Bampton Opera’s double bill this year offers a UK premiere and a revival, discovers Nicola Lisle

When Bampton Opera directors Jeremy Gray and Gilly French decided to stage Gluck’s one-act opera Philemon and Baucis, they had one major concern. Would they be able to find a soprano capable of singing the top Gs required for the role of Baucis?

And then, by chance, Canadian soprano Barbara Cole Walton entered Bampton’s 2015 Young Singers’ competition, and they knew they had found what they were looking for.

Philemon and Baucis forms part of a double bill, Divine Comedies, which will be staged at Bampton’s famous Deanery Garden in July before going on to Westonbirt School in Gloucestershire and St John’s Smith Square, London.

The other half of the double bill is Arne’s The Judgement of Paris, which Bampton first put on in Oxford, Wotton and London in 2010 to mark the tercentenary of the composer’s birth.

“It’s a very clever little piece, with a wickedly witty libretto by William Congreve,” says Jeremy, who co-founded Bampton Opera with his wife, Gilly, in 1993. “When we did it before it was the libretto that sparked off production ideas, so ever since we’ve been wanting to do it at Bampton and stage it more fully.

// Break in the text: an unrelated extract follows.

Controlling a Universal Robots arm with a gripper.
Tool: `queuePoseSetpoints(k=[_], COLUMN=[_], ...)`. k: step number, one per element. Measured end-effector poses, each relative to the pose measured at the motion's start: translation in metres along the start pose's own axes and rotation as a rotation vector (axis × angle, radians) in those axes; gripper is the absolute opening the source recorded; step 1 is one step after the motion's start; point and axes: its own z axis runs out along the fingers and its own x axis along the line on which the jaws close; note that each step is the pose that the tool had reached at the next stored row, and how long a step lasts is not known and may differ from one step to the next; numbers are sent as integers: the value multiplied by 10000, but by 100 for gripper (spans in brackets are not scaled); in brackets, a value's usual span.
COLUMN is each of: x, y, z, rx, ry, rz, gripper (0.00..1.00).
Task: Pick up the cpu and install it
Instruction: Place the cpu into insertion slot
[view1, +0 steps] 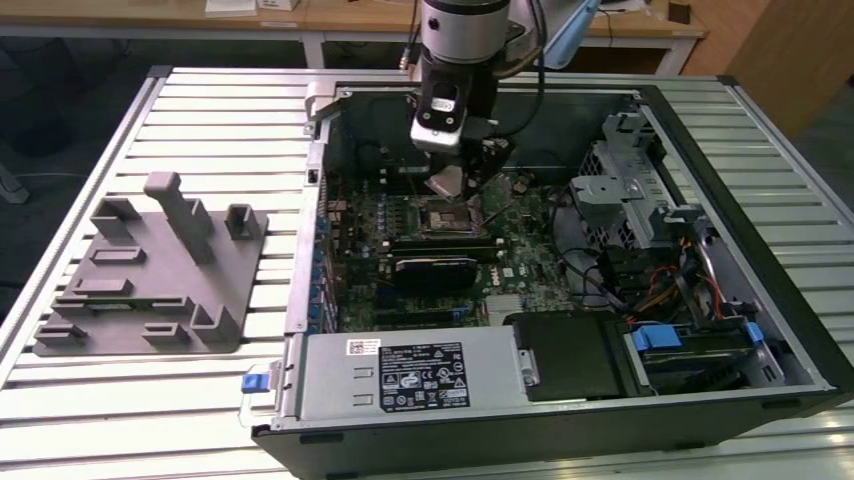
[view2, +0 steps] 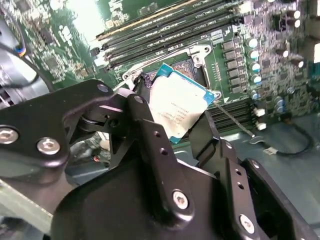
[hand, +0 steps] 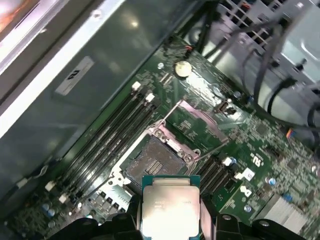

“So we decided this year we would do The Judgement of Paris, but then we needed something else to go with it. Because The Judgement of Paris is mythological, Philemon and Baucis seemed to fit with that, and the casting and orchestra were very similar, so they make good bedfellows.”

Philemon and Baucis was written in 1769 for the wedding of Maria Amalia, Archduchess of Austria, and Ferdinand, Duke of Parma, and is part of a longer piece, La Feste d’Apollo, which consists of a prologue and three acts, each based on a story from Greek mythology. Bampton’s production will be the UK premiere.

“As far as we know it hasn’t been staged since the premiere, and other than a recording by Les Talens Lyriques in 2006 I don’t think it’s been heard at all,” Jeremy says.

“There’s no printed edition, so we’re working from a manuscript in the Royal College of Music, which is not Gluck’s autograph manuscript, but it seems a very accurate copy.”

And what of all those high notes that Barbara has to tackle?

“When I first saw it I thought I had to sing eight top Gs, but actually I only have to do six, so that makes all the difference!” she jokes.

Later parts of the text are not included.